__TASK OBJECTIVE__: Every entry needs to be repeated exactly, with nothing left out.
-- RECORDS follows --
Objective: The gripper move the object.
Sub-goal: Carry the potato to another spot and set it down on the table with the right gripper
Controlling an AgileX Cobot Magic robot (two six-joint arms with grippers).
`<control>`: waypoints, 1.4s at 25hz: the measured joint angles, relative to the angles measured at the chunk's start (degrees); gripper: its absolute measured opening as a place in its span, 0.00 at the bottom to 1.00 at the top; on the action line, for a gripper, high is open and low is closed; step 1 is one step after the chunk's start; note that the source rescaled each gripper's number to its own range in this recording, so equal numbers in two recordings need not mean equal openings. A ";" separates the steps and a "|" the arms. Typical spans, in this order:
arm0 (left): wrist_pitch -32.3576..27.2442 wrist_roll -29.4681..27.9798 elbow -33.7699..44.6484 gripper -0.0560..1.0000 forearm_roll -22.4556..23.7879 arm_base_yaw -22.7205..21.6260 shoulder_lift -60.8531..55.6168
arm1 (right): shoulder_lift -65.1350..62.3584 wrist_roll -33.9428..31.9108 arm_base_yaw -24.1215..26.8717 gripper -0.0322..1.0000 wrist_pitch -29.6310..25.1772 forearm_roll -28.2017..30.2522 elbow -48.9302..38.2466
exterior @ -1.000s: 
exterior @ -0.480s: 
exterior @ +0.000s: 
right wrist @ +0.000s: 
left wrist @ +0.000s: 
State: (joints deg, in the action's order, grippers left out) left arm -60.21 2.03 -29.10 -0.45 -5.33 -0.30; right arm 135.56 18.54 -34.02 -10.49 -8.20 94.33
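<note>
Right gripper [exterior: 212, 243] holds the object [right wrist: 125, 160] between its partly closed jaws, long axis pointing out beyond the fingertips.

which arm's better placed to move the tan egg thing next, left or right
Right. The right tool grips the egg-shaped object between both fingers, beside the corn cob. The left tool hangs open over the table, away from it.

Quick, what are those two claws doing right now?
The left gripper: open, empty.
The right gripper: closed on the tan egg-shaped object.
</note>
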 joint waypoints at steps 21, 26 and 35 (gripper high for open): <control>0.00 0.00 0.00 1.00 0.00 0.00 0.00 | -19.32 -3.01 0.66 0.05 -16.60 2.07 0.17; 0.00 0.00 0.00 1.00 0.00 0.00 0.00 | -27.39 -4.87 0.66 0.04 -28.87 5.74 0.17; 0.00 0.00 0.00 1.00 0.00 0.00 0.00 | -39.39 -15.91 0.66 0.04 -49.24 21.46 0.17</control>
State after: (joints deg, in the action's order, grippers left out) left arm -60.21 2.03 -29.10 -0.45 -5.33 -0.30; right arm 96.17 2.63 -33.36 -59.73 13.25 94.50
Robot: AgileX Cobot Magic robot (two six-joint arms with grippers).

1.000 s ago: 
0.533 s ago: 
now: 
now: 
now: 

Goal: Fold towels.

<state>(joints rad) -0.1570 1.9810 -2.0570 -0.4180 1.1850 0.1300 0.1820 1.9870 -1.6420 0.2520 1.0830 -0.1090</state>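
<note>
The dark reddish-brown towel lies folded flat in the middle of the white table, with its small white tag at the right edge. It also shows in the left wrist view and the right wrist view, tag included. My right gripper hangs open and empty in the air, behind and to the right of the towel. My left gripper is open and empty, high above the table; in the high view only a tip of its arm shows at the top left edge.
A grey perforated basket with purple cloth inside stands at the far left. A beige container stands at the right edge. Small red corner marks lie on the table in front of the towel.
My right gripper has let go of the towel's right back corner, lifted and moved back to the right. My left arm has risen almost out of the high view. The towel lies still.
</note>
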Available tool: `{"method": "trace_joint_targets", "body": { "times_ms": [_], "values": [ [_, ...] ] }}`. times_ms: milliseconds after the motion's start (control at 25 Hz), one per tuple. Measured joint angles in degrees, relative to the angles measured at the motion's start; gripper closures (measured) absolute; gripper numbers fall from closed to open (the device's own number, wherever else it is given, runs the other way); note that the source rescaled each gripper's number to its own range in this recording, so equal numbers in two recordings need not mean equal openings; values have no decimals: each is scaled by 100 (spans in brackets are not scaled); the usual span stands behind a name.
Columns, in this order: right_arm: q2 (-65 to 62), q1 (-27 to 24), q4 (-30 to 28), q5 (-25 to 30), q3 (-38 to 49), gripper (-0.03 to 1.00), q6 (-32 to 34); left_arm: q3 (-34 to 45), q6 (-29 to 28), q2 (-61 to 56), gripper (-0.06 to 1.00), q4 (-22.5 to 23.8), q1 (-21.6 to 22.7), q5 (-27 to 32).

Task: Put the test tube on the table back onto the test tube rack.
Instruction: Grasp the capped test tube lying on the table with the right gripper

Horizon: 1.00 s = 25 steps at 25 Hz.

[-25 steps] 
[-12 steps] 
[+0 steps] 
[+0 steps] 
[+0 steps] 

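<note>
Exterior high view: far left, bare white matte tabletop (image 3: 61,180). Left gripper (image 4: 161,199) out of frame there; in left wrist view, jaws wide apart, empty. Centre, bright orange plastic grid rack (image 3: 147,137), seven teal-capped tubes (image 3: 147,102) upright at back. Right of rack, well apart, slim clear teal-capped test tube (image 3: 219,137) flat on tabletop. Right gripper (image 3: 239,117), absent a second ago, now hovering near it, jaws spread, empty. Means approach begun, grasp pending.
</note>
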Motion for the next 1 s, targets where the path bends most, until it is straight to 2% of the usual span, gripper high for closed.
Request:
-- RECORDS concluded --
__RESPONSE TO THE EXERCISE__:
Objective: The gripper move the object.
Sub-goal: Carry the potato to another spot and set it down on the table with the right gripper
Controlling an AgileX Cobot Magic robot (two six-joint arms with grippers).
`<control>`: waypoints, 1.4s at 25hz: the measured joint angles, relative to the angles measured at the chunk's start (degrees); gripper: its absolute measured opening as a place in its span, 0.00 at the bottom to 1.00 at the top; on the action line, for a gripper, high is open and low is closed; step 1 is one step after the chunk's start; note that the source rescaled each gripper's number to its own range in this recording, so equal numbers in two recordings need not mean equal openings. A ";" separates the steps and a "|" the arms. Typical spans, in this order:
arm0 (left): wrist_pitch -32.3576..27.2442 wrist_roll -29.4681..27.9798 elbow -33.7699..44.6484 gripper -0.0560..1.0000 forearm_roll -22.4556..23.7879 arm_base_yaw -22.7205..21.6260 shoulder_lift -60.8531..55.6168
arm1 (right): shoulder_lift -65.1350..62.3584 wrist_roll -33.9428..31.9108 arm_base_yaw -24.1215..26.8717 gripper -0.0322..1.0000 wrist_pitch -29.6310..25.1772 forearm_roll -28.2017..30.2522 elbow -48.9302..38.2466
exterior @ -1.000s: 
exterior @ -0.480s: 
exterior @ +0.000s: 
right wrist @ +0.000s: 
left wrist @ +0.000s: 
State: (joints deg, in the action's order, grippers left out) left arm -60.21 2.03 -29.10 -0.45 -5.33 -0.30; right arm 135.56 18.54 -34.02 -10.49 -8.20 94.33
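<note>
Right gripper [exterior: 212, 243] holds the object [right wrist: 125, 160] between its partly closed jaws, long axis pointing out beyond the fingertips.

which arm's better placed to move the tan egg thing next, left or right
Right. The right tool grips the egg-shaped object between both fingers, beside the corn cob. The left tool hangs open over the table, away from it.

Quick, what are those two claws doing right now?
The left gripper: open, empty.
The right gripper: closed on the tan egg-shaped object.
</note>
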 joint waypoints at steps 21, 26 and 35 (gripper high for open): <control>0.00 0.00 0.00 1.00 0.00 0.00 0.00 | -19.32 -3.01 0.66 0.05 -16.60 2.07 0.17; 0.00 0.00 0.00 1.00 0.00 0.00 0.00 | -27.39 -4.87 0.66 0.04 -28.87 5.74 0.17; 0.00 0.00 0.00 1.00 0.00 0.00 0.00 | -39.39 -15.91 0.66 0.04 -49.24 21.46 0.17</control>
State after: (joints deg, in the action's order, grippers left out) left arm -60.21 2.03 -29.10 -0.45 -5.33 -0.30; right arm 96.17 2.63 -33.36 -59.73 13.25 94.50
Robot: AgileX Cobot Magic robot (two six-joint arms with grippers).

1.000 s ago: 
0.533 s ago: 
now: 
now: 
now: 

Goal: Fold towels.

<state>(joints rad) -0.1570 1.9810 -2.0570 -0.4180 1.1850 0.1300 0.1820 1.9870 -1.6420 0.2520 1.0830 -0.1090</state>
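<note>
The dark reddish-brown towel lies folded flat in the middle of the white table, with its small white tag at the right edge. It also shows in the left wrist view and the right wrist view, tag included. My right gripper hangs open and empty in the air, behind and to the right of the towel. My left gripper is open and empty, high above the table; in the high view only a tip of its arm shows at the top left edge.
A grey perforated basket with purple cloth inside stands at the far left. A beige container stands at the right edge. Small red corner marks lie on the table in front of the towel.
My right gripper has let go of the towel's right back corner, lifted and moved back to the right. My left arm has risen almost out of the high view. The towel lies still.
</note>
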Available tool: `{"method": "trace_joint_targets", "body": { "times_ms": [_], "values": [ [_, ...] ] }}`. times_ms: milliseconds after the motion's start (control at 25 Hz), one per tuple. Measured joint angles in degrees, relative to the angles measured at the motion's start; gripper closures (measured) absolute; gripper numbers fall from closed to open (the device's own number, wherever else it is given, runs the other way); note that the source rescaled each gripper's number to its own range in this recording, so equal numbers in two recordings need not mean equal openings; values have no decimals: each is scaled by 100 (spans in brackets are not scaled); the usual span stands behind a name.
Columns, in this order: right_arm: q2 (-65 to 62), q1 (-27 to 24), q4 (-30 to 28), q5 (-25 to 30), q3 (-38 to 49), gripper (-0.03 to 1.00), q6 (-32 to 34); left_arm: q3 (-34 to 45), q6 (-29 to 28), q2 (-61 to 56), gripper (-0.06 to 1.00), q4 (-22.5 to 23.8), q1 (-21.6 to 22.7), q5 (-27 to 32).

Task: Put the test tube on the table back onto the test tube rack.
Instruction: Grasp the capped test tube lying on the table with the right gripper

Horizon: 1.00 s = 25 steps at 25 Hz.

[-25 steps] 
[-12 steps] 
[+0 steps] 
[+0 steps] 
[+0 steps] 

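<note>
Exterior high view: far left, bare white matte tabletop (image 3: 61,180). Left gripper (image 4: 161,199) out of frame there; in left wrist view, jaws wide apart, empty. Centre, bright orange plastic grid rack (image 3: 147,137), seven teal-capped tubes (image 3: 147,102) upright at back. Right of rack, well apart, slim clear teal-capped test tube (image 3: 219,137) flat on tabletop. Right gripper (image 3: 239,117), absent a second ago, now hovering near it, jaws spread, empty. Means approach begun, grasp pending.
</note>
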Motion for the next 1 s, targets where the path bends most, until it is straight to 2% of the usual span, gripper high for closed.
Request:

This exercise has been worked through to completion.